Lesson 9 official topic

Thanks a lot! you are right about the solution which is also suggested here too

1 Like

Hello, there.

I was wondering, how is the CLIP text embedding factored into the autoencoder’s loss? Is it simply concatenated to the pixels? If so, are the features of the embedding just weighted the same as the image pixels?

I assume dimensions are quite different, so getting the image right, in the end, would be much more important than getting the embedding right. That is, variations in a small (unimportant) subregion of the image would be more penalized than variations in the embedding. I suspect the details will be discussed in further lessons but I am curious!

3 Likes

you can also think that optimization processes don’t happen only during training, they can also happen during inference. So they are all optimization processes but the question is what is it that you are optimizing and tweaking? During training, you are typically tweaking the weights of the networks. And during inference of some generative systems you are tweaking a set of parameters, those parameters may in fact be latent compressed representations of the pixels of the images, or the pixels themselves (depending on the system, latent diffusion models vs standard diffusion etc)

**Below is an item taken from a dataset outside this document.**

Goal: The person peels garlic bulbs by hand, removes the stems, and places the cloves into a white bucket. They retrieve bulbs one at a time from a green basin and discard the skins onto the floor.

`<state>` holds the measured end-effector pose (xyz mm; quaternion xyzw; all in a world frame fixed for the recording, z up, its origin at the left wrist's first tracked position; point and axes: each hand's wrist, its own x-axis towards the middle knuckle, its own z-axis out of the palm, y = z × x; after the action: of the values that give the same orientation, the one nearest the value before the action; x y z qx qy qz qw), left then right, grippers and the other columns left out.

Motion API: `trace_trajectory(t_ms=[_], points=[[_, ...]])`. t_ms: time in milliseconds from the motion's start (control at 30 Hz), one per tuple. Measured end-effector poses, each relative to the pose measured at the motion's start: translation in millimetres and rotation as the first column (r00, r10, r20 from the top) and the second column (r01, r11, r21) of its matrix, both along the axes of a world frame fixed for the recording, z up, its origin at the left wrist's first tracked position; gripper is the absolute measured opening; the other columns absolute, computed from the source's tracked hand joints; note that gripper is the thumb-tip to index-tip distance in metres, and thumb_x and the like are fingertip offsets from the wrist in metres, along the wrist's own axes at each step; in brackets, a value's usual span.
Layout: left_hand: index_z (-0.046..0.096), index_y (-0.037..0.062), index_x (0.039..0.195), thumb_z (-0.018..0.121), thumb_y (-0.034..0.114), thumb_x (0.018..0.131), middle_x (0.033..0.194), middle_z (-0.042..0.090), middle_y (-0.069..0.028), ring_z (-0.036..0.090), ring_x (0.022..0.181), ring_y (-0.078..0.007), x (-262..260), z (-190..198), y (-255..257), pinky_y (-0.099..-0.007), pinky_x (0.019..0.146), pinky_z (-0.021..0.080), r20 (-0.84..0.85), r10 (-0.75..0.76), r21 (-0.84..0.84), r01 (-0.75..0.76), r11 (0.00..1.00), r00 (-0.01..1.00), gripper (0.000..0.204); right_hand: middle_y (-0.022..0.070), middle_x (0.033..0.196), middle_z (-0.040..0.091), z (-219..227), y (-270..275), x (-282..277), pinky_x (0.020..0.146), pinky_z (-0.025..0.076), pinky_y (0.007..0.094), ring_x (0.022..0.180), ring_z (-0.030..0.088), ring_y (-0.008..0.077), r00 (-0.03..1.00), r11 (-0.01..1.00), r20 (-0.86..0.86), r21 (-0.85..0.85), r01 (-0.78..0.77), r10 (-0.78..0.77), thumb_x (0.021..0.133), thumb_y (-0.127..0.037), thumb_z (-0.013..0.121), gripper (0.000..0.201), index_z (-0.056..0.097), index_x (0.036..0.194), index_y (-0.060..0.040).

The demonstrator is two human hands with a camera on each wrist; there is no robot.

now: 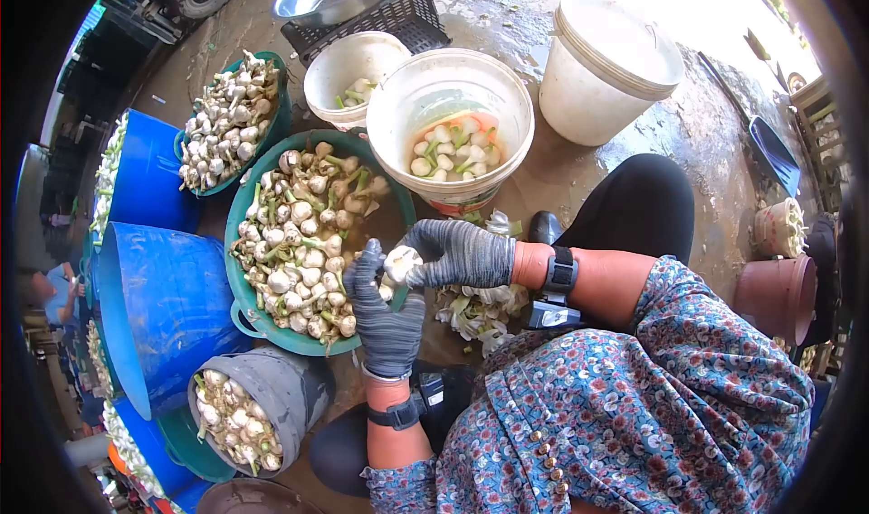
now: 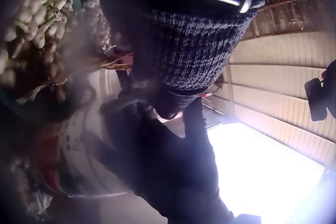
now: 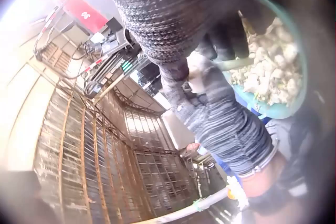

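Garlic bulb (image 1: 399, 262): held between both gloved hands, over the near rim of the green basin.
Right hand (image 1: 457, 253): fingers curled round the bulb from the right.
Left hand (image 1: 385, 310): grips it from below; possibly a green stalk hangs under it, though the wrist views are too blurred to confirm.
Green basin (image 1: 237, 242): just left of the hands, heaped with garlic.
White bucket (image 1: 450, 115): beyond the hands, with bulbs in water.
Trimmings (image 1: 478, 310): on the floor under the right hand.

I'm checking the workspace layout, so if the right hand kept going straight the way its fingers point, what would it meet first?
The right hand in its grey knit glove points leftward, already pinching a white garlic bulb. Beyond it, likely the gloved left hand, then the green plastic basin of garlic; depth is unclear.
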<state>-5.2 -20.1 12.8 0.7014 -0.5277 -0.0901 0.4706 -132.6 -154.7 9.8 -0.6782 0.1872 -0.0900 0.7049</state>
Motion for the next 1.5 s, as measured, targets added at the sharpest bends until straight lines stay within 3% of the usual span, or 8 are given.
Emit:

In connection with that, it is very interesting to explore what Yann LeCun often talks about in relation to self-supervised systems. In many cases, during inference, there is a lot of uncertainty associated with the potential result. For example, when you are trying to predict the next frame of a video (many potential continuations at each stage), and so, again, LeCun often speaks about optimization processes that take place during inference to find the right latent variable that helps you find the best result. This then takes you to contrastive learning vs regularized and what he calls energy based models which is a way of simplifying in some ways probabilistic modelling (you get rid of the normalization stuff, etc), but anyway the point here is that nowadays we are moving more and more towards thinking of inference as an optimization process in itself

2 Likes

Yes, that makes sense. I was thinking a bit smaller scale (mostly from the perspective of software), but I can somewhat see how this also would apply to reinforcement learning and how it kinda all builds a huge unified framework of thinking :slight_smile:

1 Like

Yes, I’d love to see this addressed in one of the lectures. According to one of the authors (Tom Goldstein, the lab’s PI), Cold Diffusion violates all of the assumptions that go into our theoretical understanding. He put out a really interesting Twitter thread here: https://twitter.com/tomgoldsteincs/status/1562503814422630406

2 Likes

“It is intuitively possible that, in high dimensions, the word vectors form a smaller dimensional subspace within the full embedding space, and the positional vectors form a different smaller dimensional subspace approximately orthogonal to the one spanned by word vectors. Thus despite vector addition, the two subspaces can be manipulated essentially independently of each other by some single learned transformation. Thus, concatenation doesn’t add much, but greatly increases cost in terms of parameters to learn.”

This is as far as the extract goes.